Alveolar Rhabdomyosarcoma of Nasopharynx and Paranasal Sinuses in Children Diagnosis and Treatment-Review of the Literature and Case Report

Alveolar rhabdomyosarcoma (aRMS) is a rare pediatric malignant tumor with a poor prognosis, particularly when located in the rhinopharynx and sphenoidal floor, which complicates diagnosis and increases the risk of misclassification as benign growths. The specific genotype of aRMS is associated with a worse clinical outcome. In young children, especially those aged 4 to 12 years, rhinopharyngeal masses are often attributed to chronic adenoiditis; however, other benign (e.g., angiofibroma in boys) and malignant tumors may also be present. Initial symptoms frequently include nasal obstruction, muco-purulent nasal discharge, serous otitis media, sinusitis, and epistaxis. Rhabdomyosarcoma is the second most common ENT neoplasm in children, following lymphoma, with an incidence of approximately 6 cases per 1,000,000 annually. This report presents the case of an 8-year-old boy diagnosed with aRMS, accompanied by a literature review. Alveolar rhabdomyosarcoma should be suspected in children presenting with a vegetative tumor in the rhinopharynx or paranasal sinuses.
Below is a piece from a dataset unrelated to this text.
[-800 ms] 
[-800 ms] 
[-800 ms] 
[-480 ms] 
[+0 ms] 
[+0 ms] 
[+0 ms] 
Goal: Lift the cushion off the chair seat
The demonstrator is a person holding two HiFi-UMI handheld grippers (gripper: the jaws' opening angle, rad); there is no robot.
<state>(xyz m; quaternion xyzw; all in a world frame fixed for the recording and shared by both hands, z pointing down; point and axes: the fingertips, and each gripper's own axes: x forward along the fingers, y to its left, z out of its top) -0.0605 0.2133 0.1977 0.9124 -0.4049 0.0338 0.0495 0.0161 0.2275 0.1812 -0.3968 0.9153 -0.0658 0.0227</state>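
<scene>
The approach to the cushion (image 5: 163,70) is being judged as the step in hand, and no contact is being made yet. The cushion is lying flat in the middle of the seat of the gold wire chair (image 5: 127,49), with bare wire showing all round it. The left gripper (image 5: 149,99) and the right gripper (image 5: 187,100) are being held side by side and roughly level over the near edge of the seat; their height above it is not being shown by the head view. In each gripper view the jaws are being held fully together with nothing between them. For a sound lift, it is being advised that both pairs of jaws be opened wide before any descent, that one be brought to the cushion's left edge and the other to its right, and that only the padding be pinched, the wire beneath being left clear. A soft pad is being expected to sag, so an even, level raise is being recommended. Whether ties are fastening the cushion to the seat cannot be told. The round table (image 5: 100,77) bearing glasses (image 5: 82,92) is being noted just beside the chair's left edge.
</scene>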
Combined treatment approaches (surgery, radiotherapy, and chemotherapy) should be tailored to tumor characteristics. Neuronavigation-guided functional endoscopic sinus surgery (FESS) is an effective option for achieving complete tumor excision, depending on tumor size and extent. The prognosis remains reserved and is contingent upon accurate evaluation and timely intervention. Rigorous follow-up, including endoscopic and imagistic investigation, is crucial for early detection of recurrences, thereby improving treatment outcomes.